## Information shown
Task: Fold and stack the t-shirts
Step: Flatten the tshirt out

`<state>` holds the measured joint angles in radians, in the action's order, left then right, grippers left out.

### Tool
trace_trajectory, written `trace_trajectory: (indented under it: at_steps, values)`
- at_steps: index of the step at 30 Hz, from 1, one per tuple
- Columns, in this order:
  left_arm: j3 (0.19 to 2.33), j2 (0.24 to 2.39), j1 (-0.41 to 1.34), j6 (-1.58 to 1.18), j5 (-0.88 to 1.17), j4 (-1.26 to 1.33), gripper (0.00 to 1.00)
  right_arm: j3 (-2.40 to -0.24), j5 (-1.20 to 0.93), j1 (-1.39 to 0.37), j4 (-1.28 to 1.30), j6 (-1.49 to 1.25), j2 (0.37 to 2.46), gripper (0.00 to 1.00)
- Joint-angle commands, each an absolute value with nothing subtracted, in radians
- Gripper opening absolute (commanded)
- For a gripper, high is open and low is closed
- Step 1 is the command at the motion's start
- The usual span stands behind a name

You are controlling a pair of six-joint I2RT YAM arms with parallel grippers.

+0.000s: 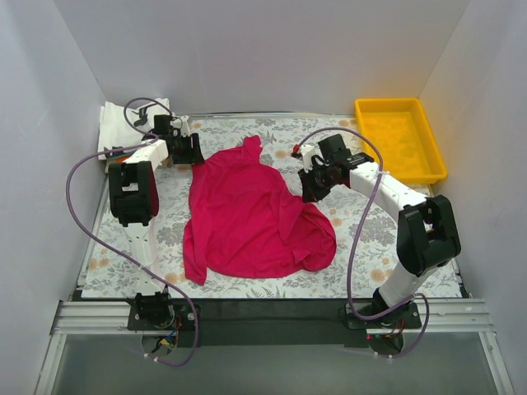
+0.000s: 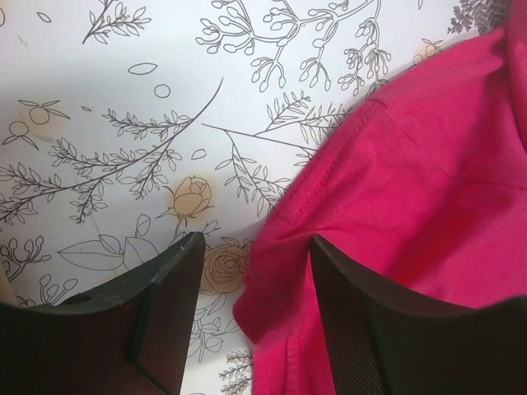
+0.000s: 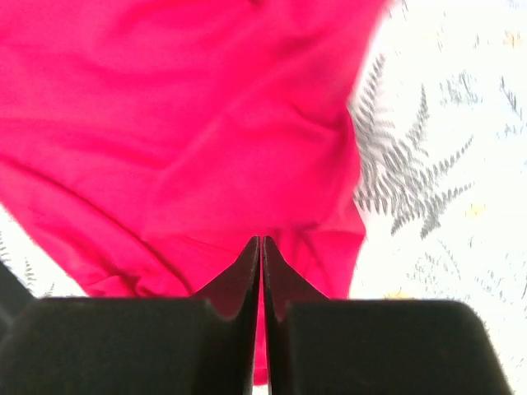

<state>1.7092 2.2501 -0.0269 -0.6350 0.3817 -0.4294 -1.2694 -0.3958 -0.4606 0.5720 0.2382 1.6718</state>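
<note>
Right claw (image 3: 260, 239) was shut tight, its two black fingers (image 3: 222, 288) meeting tip to tip. A thin strip of the magenta-red shirt (image 3: 181, 123) showed between them lower down, so it had a pinch of that cloth. From above, the right claw (image 1: 314, 185) sat at the right edge of the shirt (image 1: 247, 214), where the cloth was drawn up and rumpled. Below it, the shirt's right side bulged out in a rounded fold toward the table's near edge. Left claw (image 2: 257, 239) stood about half open and gripped nothing. Its fingers (image 2: 165, 304) were set apart above the flower-printed table (image 2: 123, 123), and a stitched edge of the shirt (image 2: 428, 164) lay under the gap, close against the right-hand finger. The printed cover showed bare under the other finger. From above, the left claw (image 1: 188, 148) hung just off the shirt's far left part, toward the far left corner of the table (image 1: 370, 247). The shirt lay unfolded and creased in the middle of the table, with a narrow part reaching toward the far edge and its wide lower part toward the near edge. Behind the left arm, at the far left corner, a folded white cloth (image 1: 114, 122) lay partly hidden. A yellow tray (image 1: 389, 101) sat at the far right corner, well apart from the shirt.
</note>
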Motion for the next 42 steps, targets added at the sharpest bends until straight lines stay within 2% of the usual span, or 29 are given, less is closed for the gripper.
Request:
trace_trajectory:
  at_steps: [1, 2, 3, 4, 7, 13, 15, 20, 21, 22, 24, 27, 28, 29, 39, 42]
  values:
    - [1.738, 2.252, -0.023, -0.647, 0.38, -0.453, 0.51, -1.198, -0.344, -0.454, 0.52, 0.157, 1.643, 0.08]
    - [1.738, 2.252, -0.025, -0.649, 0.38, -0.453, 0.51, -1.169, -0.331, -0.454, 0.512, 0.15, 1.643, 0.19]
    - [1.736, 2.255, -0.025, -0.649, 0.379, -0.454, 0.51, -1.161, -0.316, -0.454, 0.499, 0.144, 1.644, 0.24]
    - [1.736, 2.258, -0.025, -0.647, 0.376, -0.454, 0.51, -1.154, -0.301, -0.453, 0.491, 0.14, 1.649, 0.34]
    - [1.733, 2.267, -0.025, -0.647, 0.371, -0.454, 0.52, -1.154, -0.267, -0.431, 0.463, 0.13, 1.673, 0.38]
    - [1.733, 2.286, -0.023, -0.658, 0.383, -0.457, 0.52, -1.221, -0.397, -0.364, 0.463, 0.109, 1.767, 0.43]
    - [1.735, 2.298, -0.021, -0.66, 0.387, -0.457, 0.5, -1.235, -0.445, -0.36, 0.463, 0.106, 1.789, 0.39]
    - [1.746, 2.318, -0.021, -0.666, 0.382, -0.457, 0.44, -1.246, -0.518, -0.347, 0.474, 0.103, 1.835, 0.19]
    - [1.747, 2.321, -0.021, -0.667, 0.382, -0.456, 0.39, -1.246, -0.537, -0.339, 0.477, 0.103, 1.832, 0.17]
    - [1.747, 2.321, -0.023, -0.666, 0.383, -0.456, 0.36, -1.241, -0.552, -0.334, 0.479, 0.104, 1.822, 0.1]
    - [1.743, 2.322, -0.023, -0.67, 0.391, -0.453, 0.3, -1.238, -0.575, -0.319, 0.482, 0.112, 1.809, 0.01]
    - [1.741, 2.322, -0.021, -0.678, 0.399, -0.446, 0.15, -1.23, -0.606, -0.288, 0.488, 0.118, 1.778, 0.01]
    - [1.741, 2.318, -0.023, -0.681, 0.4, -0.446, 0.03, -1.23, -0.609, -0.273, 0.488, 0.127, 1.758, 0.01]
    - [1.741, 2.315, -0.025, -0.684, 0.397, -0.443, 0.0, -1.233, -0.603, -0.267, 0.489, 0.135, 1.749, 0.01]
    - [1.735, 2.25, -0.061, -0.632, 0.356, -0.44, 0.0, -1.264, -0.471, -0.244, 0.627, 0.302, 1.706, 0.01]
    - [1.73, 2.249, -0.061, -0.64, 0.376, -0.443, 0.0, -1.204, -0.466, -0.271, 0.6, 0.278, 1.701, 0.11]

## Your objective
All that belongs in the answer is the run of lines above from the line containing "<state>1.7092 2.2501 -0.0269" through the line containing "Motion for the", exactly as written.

## The completed task
<state>1.7092 2.2501 -0.0269 -0.6350 0.3817 -0.4294 -1.2694 -0.3958 -0.4606 0.5720 0.2382 1.6718</state>
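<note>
Right claw (image 3: 260, 239) was shut tight, its two black fingers (image 3: 222, 288) meeting tip to tip. A thin strip of the magenta-red shirt (image 3: 181, 123) showed between them lower down, so it had a pinch of that cloth. From above, the right claw (image 1: 314, 185) sat at the right edge of the shirt (image 1: 247, 214), where the cloth was drawn up and rumpled. Below it, the shirt's right side bulged out in a rounded fold toward the table's near edge. Left claw (image 2: 257, 239) stood about half open and gripped nothing. Its fingers (image 2: 165, 304) were set apart above the flower-printed table (image 2: 123, 123), and a stitched edge of the shirt (image 2: 428, 164) lay under the gap, close against the right-hand finger. The printed cover showed bare under the other finger. From above, the left claw (image 1: 188, 148) hung just off the shirt's far left part, toward the far left corner of the table (image 1: 370, 247). The shirt lay unfolded and creased in the middle of the table, with a narrow part reaching toward the far edge and its wide lower part toward the near edge. Behind the left arm, at the far left corner, a folded white cloth (image 1: 114, 122) lay partly hidden. A yellow tray (image 1: 389, 101) sat at the far right corner, well apart from the shirt.
</note>
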Motion for the next 42 steps, targets added at the sharpest bends until straight lines stay within 2% of the usual span, or 29 are given, less is closed for the gripper.

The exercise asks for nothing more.